Earlier in their weekly itineraries, both Oasis of the Seas and Allure of the Seas will disembark their passengers at the closed-in private beach of Labadee in Haiti, fenced off by barbed wire from the rest of the island. During the same week- long cruises, the Oasis of the Seas and Allure of the Seas each will devote three full days (after an overnight sail from Fort Lauderdale, Fla.) to simply cruising at sea.
So on the six days the ships spend after departing and sailing overnight from Fort Lauderdale, three will be spent simply at sea, two at fake villages or closed-in beaches, and one day at Cozumel, Mexico. Except for Cozumel, both cruises will be totally bereft of the foreign travel experience, and passengers will meet only other passengers and have virtually no contact with residents of the Caribbean.
Starting in April, the Oasis of the Seas and Allure of the Seas will then substitute a fast day at the fake village of Falmouth for the fake village of Costa Maya.
Oil at $90 a barrel hurts
The big news in travel is the current price, recently announced, of $90 for a barrel of oil. Who would have dreamed that fuel would surge so high so soon? What this means is an inevitable rise in airfares and fuel surcharges, and the consequent need to economise on all other costs of vacationing — accommodations and meals, in particular. Living modestly when one travels has been the predominant theme of this column, and that approach will now be more necessary than ever.
The dollar holds its own
It's been quite some time since we last commented on the exchange value of the U.S. dollar. The major news is that the value of the euro has receded from a worrisome recent rate of $1.40, uncomfortably close to its historic high of $1.48. It is now selling for about $1.30 and $1.31, which makes far more reasonable the cost of what you purchase on the continent of Europe.
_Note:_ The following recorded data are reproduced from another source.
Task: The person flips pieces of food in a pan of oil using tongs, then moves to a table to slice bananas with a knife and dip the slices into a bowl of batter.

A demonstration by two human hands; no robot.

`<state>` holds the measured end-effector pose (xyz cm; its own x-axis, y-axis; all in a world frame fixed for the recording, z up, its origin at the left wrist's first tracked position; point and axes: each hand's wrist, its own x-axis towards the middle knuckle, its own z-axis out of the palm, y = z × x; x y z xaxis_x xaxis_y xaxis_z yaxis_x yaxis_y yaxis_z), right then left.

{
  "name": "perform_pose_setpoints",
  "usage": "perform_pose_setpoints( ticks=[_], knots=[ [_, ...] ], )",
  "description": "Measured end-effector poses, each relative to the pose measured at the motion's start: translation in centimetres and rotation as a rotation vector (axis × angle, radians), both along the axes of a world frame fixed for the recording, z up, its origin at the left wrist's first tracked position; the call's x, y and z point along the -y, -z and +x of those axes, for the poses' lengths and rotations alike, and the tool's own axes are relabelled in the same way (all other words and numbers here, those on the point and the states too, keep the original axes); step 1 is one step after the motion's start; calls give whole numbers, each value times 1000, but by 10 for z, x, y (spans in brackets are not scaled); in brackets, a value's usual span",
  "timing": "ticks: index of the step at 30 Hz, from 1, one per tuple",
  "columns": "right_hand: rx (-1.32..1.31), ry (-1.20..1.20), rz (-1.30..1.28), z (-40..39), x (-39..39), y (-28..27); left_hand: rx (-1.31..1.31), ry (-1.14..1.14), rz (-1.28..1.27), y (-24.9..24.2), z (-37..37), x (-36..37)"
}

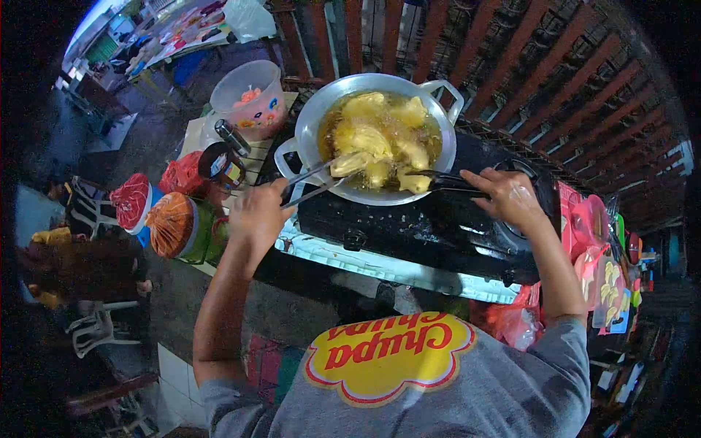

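A silver two-handled wok point(305, 117) sits on a black gas stove point(328, 220), holding bubbling oil and several yellow battered pieces point(369, 139). At the wok's lower left, my left hand point(259, 208) is closed round metal tongs point(315, 191), whose tips are at a yellow piece near the wok's near side. From the right, my right hand point(511, 197) grips a dark-handled utensil point(453, 181); its far end reaches over the wok's lower right rim, beside another yellow piece. The exact shape of that utensil's end is hard to make out.
Left of the wok stand a clear flowered tub point(252, 109), a dark-lidded jar point(221, 164), a dark cylinder point(232, 137) and cloth-topped containers point(171, 223). Red wooden slats point(496, 58) rise behind the stove. Pink containers point(588, 219) are at the right.
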<state>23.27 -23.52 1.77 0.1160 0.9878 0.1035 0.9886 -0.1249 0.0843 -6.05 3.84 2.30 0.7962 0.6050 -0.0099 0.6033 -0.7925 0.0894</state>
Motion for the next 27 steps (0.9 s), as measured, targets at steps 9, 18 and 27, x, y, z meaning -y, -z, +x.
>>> perform_pose_setpoints(
  ticks=[9,18,27],
  knots=[
    [-53,102,-100,-24,-13,-26,264,-46,-92,-24,-25,-9],
    [235,15,-56,31,-34,-19,411,75,-108,-15,-30,2],
    [184,-54,-118,50,-54,-13,148,62,-159,-18,-6,34]
  ],
)
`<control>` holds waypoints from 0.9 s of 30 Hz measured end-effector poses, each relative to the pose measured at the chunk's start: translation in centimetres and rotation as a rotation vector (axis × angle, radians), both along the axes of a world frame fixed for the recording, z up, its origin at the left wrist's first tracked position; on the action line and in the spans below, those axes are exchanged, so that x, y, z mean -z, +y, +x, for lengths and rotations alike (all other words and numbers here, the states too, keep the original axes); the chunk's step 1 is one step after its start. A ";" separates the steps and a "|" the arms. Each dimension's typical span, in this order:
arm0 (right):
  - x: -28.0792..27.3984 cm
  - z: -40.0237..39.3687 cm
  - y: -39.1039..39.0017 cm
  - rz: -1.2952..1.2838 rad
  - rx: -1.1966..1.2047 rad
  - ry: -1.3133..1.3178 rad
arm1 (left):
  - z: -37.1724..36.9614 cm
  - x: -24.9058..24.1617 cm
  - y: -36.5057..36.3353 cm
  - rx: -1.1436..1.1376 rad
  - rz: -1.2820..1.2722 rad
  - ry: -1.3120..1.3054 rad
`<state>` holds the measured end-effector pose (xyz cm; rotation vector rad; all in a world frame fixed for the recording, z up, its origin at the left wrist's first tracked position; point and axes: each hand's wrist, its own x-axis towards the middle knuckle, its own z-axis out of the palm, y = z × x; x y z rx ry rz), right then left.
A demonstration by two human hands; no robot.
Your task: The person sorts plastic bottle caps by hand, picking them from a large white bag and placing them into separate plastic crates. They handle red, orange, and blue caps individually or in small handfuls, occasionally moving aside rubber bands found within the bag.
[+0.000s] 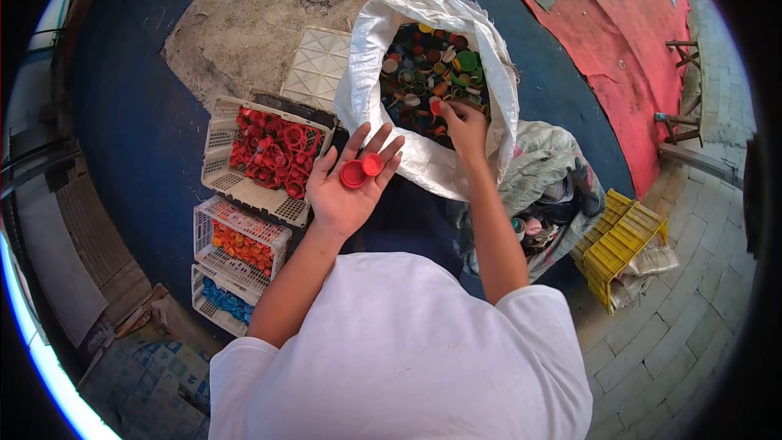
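Note:
My left hand [344, 200] is turned palm up with its fingers spread, and two red bottle caps [353, 173] rest on it, at the base of the fingers. Over the mouth of a white woven sack [432, 165], my right hand [464, 129] pinches another red bottle cap [436, 107] between thumb and fingers. Inside the sack lies a heap of mixed bottle caps [419, 73] in green, yellow, white, red and dark colours. To the left of my left hand stands a white crate [218, 143] filled with red caps [273, 151].
Below that crate are a crate of orange caps [242, 246] and a crate of blue caps [226, 301]. A second sack [542, 151] with mixed items sits at right, beside a yellow crate [621, 244]. A pale upturned crate [316, 65] lies behind.

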<state>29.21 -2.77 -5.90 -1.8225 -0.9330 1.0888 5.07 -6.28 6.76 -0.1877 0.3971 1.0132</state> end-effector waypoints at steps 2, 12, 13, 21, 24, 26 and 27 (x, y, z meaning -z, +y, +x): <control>-4.3 -1.1 -0.9 0.070 0.105 0.176 | 0.5 -0.2 0.4 0.003 0.015 0.015; -13.5 -6.8 -4.6 0.497 -0.272 -0.274 | 1.6 0.7 0.8 0.036 -0.044 -0.002; -13.9 -6.8 -4.5 0.486 -0.258 -0.284 | 1.7 0.8 0.8 0.023 -0.057 -0.006; -4.4 -2.0 1.6 0.164 -0.201 -0.139 | 0.3 1.3 0.4 -0.032 -0.054 -0.036; 2.6 -2.0 3.1 -0.044 -0.453 -0.415 | -0.3 1.7 0.0 -0.057 -0.087 -0.089; 5.2 -2.5 2.7 -0.090 -0.537 -0.520 | -0.3 1.5 -0.2 -0.063 -0.094 -0.082; 5.6 -2.7 2.8 -0.089 -0.558 -0.564 | -0.4 1.4 -0.2 -0.069 -0.095 -0.077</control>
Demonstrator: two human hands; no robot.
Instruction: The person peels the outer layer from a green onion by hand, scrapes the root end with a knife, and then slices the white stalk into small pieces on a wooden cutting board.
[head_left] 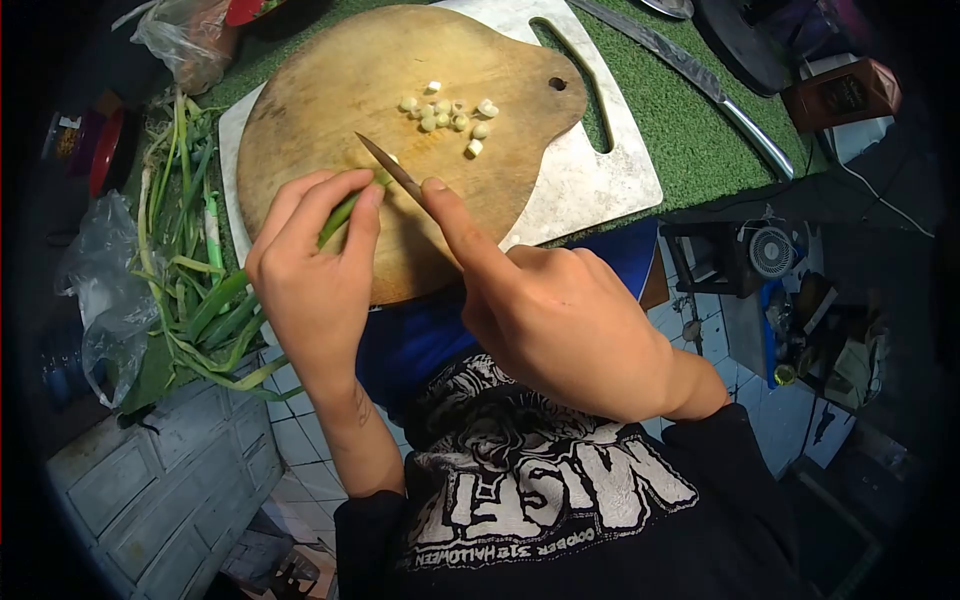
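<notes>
My left hand (315,255) is closed around a green onion (338,218), its fingertips holding the stalk down on the round wooden cutting board (330,90). In my right hand (560,315) is a knife (388,163), the index finger stretched along the back of the blade. The blade lies just right of my left fingertips, close to the cut end of the stalk; its handle is hidden in my palm. Several pale cut pieces of green onion (441,118) lie scattered on the upper right part of the board.
Under the wooden board lies a white plastic board (610,190) on green turf matting (690,140). A bunch of green onions (185,220) and a plastic bag (110,290) are at the left. A long knife (690,80) and a brown box (842,95) sit at the right.
</notes>
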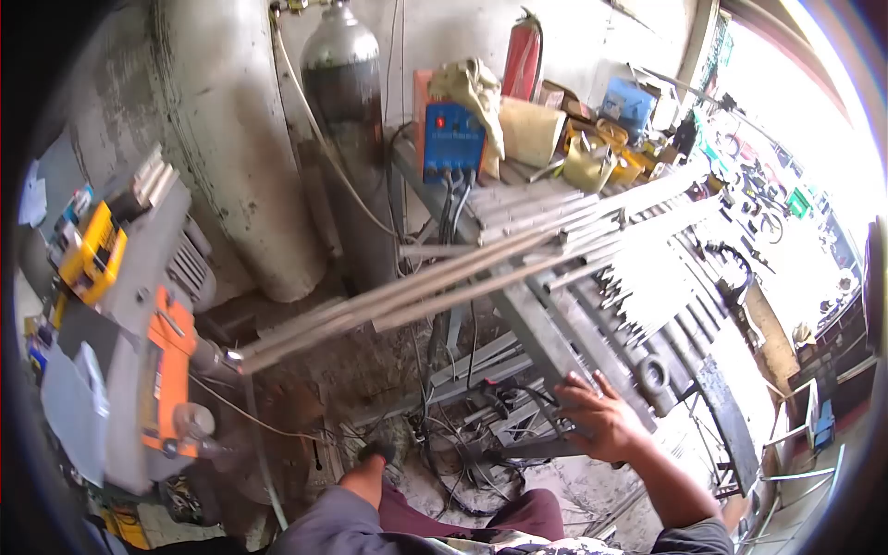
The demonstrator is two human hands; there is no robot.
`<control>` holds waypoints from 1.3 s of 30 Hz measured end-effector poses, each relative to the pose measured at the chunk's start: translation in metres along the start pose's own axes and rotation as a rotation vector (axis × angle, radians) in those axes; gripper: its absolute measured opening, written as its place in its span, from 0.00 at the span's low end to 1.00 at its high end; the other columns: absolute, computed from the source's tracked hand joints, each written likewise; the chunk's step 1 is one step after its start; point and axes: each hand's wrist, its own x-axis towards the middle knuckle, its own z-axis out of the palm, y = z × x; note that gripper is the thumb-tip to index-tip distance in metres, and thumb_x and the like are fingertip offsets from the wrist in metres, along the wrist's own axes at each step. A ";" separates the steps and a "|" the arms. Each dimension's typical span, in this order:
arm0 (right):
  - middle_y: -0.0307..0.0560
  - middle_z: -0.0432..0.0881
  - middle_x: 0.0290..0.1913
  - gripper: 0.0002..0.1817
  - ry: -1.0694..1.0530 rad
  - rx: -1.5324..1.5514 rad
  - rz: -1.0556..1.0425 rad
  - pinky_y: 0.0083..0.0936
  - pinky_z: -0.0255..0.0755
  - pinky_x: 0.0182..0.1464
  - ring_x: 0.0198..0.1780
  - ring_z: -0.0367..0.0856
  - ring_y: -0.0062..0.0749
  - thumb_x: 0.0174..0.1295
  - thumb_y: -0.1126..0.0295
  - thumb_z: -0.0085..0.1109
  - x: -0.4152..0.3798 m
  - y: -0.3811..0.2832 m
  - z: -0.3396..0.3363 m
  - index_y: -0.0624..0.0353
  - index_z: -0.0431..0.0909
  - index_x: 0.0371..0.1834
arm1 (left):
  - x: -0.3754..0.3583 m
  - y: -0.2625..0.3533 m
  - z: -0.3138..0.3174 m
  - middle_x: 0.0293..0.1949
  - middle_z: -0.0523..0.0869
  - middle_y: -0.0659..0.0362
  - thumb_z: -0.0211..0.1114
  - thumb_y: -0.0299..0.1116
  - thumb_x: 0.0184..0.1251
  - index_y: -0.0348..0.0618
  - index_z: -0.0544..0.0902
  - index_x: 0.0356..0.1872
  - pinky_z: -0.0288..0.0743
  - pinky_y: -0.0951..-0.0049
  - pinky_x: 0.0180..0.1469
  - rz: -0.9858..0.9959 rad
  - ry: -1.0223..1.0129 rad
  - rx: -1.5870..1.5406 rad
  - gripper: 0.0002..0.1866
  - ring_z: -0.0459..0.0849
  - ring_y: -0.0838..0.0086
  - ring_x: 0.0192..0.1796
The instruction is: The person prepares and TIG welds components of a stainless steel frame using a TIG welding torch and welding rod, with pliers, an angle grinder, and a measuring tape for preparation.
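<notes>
A right hand (606,421) rests spread-fingered on the rail of a steel desk (536,328) in a cluttered workshop.

The desk stands before the person, its flat-sided, dull grey rail under the right palm; the grip is spread, pinching nothing visible, perhaps to steady the body. The left hand (376,451) hangs low in shadow beside the trousered leg, its grip impossible to tell. Long, straight metal bars (444,281) lie across the desk, likely because their length needs support, and jut toward an orange machine (169,370). A dark, thick-walled ring (653,373) sits near the right hand. Beyond stand a blue-fronted box (453,139) draped with crumpled cloth (467,88) and a rounded, scuffed gas cylinder (342,106) against the wall.
</notes>
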 end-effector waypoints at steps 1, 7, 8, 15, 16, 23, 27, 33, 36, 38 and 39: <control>0.44 0.73 0.82 0.22 -0.017 -0.009 0.010 0.63 0.47 0.89 0.89 0.58 0.43 0.62 0.64 0.73 0.001 0.001 -0.002 0.52 0.89 0.60 | -0.044 0.017 -0.017 0.72 0.84 0.45 0.51 0.50 0.78 0.52 0.87 0.69 0.75 0.51 0.74 -0.118 -0.030 0.000 0.28 0.83 0.51 0.73; 0.41 0.67 0.86 0.20 -0.036 -0.027 0.022 0.58 0.44 0.90 0.92 0.51 0.41 0.65 0.61 0.70 0.002 0.007 0.006 0.53 0.89 0.59 | -0.182 0.119 -0.104 0.67 0.89 0.48 0.58 0.58 0.72 0.50 0.91 0.63 0.75 0.53 0.73 0.155 -0.054 0.025 0.30 0.86 0.53 0.69; 0.42 0.67 0.86 0.20 -0.026 -0.024 0.021 0.57 0.45 0.90 0.92 0.50 0.42 0.65 0.61 0.70 0.001 0.003 0.006 0.54 0.89 0.59 | -0.207 0.133 -0.122 0.67 0.89 0.48 0.58 0.58 0.72 0.50 0.91 0.64 0.75 0.53 0.73 0.238 -0.070 0.020 0.31 0.86 0.53 0.69; 0.59 0.80 0.70 0.39 -0.371 -0.205 0.153 0.53 0.65 0.81 0.81 0.69 0.60 0.59 0.48 0.76 -0.002 -0.042 0.017 0.63 0.80 0.68 | -0.335 0.112 -0.221 0.55 0.93 0.45 0.67 0.61 0.65 0.44 0.94 0.55 0.80 0.56 0.63 0.709 -0.339 0.064 0.32 0.91 0.52 0.57; 0.58 0.85 0.63 0.32 -0.409 0.014 0.310 0.50 0.78 0.70 0.67 0.83 0.59 0.58 0.48 0.76 -0.003 -0.067 -0.008 0.58 0.86 0.60 | -0.349 0.108 -0.249 0.53 0.93 0.44 0.67 0.59 0.64 0.44 0.94 0.52 0.80 0.55 0.61 0.531 -0.508 0.143 0.30 0.92 0.53 0.55; 0.61 0.91 0.52 0.26 -0.305 0.346 0.643 0.49 0.83 0.59 0.56 0.89 0.61 0.65 0.54 0.70 -0.096 -0.071 -0.058 0.57 0.86 0.62 | -0.363 0.065 -0.295 0.55 0.91 0.41 0.54 0.52 0.74 0.40 0.93 0.50 0.80 0.48 0.63 0.458 -0.478 0.478 0.27 0.90 0.44 0.58; 0.59 0.92 0.51 0.24 -0.391 0.174 0.707 0.49 0.84 0.61 0.58 0.89 0.58 0.65 0.55 0.71 -0.188 -0.041 -0.050 0.58 0.86 0.59 | -0.361 0.113 -0.281 0.50 0.93 0.43 0.53 0.42 0.76 0.42 0.93 0.45 0.84 0.44 0.52 0.703 -0.411 0.722 0.21 0.93 0.44 0.49; 0.60 0.91 0.55 0.23 -0.430 0.305 0.895 0.49 0.83 0.62 0.60 0.89 0.57 0.65 0.56 0.71 -0.343 -0.001 -0.037 0.60 0.87 0.56 | -0.399 0.280 -0.246 0.60 0.88 0.36 0.67 0.51 0.71 0.35 0.87 0.61 0.79 0.50 0.66 0.463 0.141 0.110 0.29 0.86 0.43 0.64; 0.63 0.91 0.54 0.23 -0.373 0.366 0.941 0.49 0.83 0.61 0.59 0.89 0.59 0.64 0.56 0.72 -0.422 0.023 -0.015 0.60 0.88 0.57 | -0.378 0.364 -0.235 0.75 0.77 0.35 0.69 0.55 0.72 0.33 0.72 0.79 0.69 0.52 0.78 0.598 0.515 -0.075 0.44 0.75 0.43 0.78; 0.62 0.90 0.57 0.26 -0.392 0.425 1.055 0.46 0.82 0.63 0.61 0.88 0.59 0.64 0.59 0.72 -0.459 0.027 -0.027 0.61 0.87 0.62 | -0.373 0.438 -0.255 0.83 0.65 0.33 0.65 0.62 0.76 0.32 0.62 0.84 0.64 0.53 0.82 0.373 0.466 -0.283 0.50 0.67 0.41 0.83; 0.63 0.90 0.57 0.25 -0.329 0.481 1.057 0.45 0.82 0.63 0.61 0.88 0.59 0.65 0.59 0.72 -0.483 0.035 -0.012 0.63 0.86 0.62 | -0.381 0.480 -0.269 0.85 0.62 0.35 0.62 0.64 0.77 0.32 0.58 0.86 0.64 0.52 0.81 0.277 0.430 -0.367 0.52 0.67 0.40 0.83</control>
The British pound remains at a decent rate of about $1.55 per pound, a far more favorable exchange than the $2 or $2.10 that prevailed a couple of years ago, and the cost of hotels, meals and transport within Britain is now far more reasonable than it earlier was.
An equally important development (for travelers, not for the U.S. economy) is the continued weakness of the Chinese yuan. Back in April, the Chinese government responded to almost universal demands that it permit its currency to rise in value by announcing, with much fanfare, that it would let the yuan "float" — meaning, it would let the yuan rise in value according to the demands of the currency markets.
What a bit of hokum. The Chinese government has permitted the yuan to rise by a little less than 3 percent (meaning no rise at all), and the traveler still receives a handsome 6.65 yuan for one U.S. dollar.
The result is that all the tour operators to China are not simply maintaining their earlier U.S. prices, but are offering hefty cash discounts off those prices. In terms of what you get for what you pay, a tour to China remains the least expensive product of international travel in the world today.